But at first time reaching the middle, goes little over it (3/4mm) then immediately falls down to middle and doesn't move from there in any case, never.
This behaviour appears only on cold startups.
So today I took the old lady for a ride: about 50 km return on the motorway, state road and hills, Ikea ( -.- ) and on the way back we climbed up over a mountain nearby, in order to "test" the engine on a more stressing situation on a steeply uphill road full of hairpin bends and to have a pause for a coffee before taking the road again highway heading home.
Average temperature 38° outside, the needle never moved a moment from the center as normal, even going up the mountain.

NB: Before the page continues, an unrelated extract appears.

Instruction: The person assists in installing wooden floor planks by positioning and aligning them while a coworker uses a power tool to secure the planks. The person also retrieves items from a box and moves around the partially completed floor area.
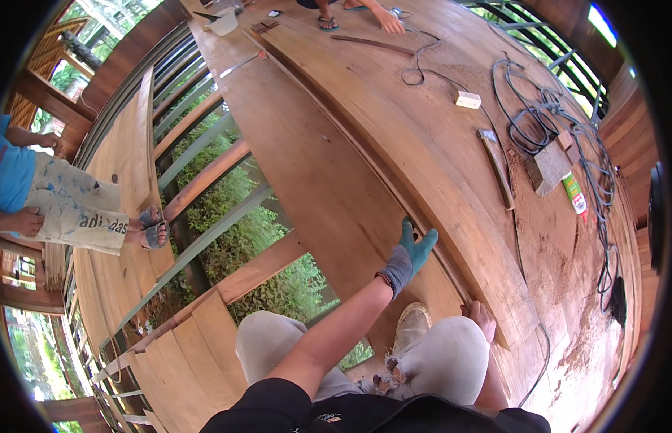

Only thing I had to notice is that as soon as we arrived, making maneuvers looking for a parking space, the idle was a bit unstable and same when we left, car wanted to shut off even with some choke, issue that was resolved after a few metres and idle turned normal: certainly the engine was "stressed" and hot, humidity was quite accentuated and there was something that car didn't like after that street, someone can help me understand what to investigate?
Anyway I will change the thermostat regardless and the 4 pipes that I see between the radiator and the tank but today's experience reassured me that the temperature management does its job anyway: maybe the issue on startup is only a "tired" thermostat?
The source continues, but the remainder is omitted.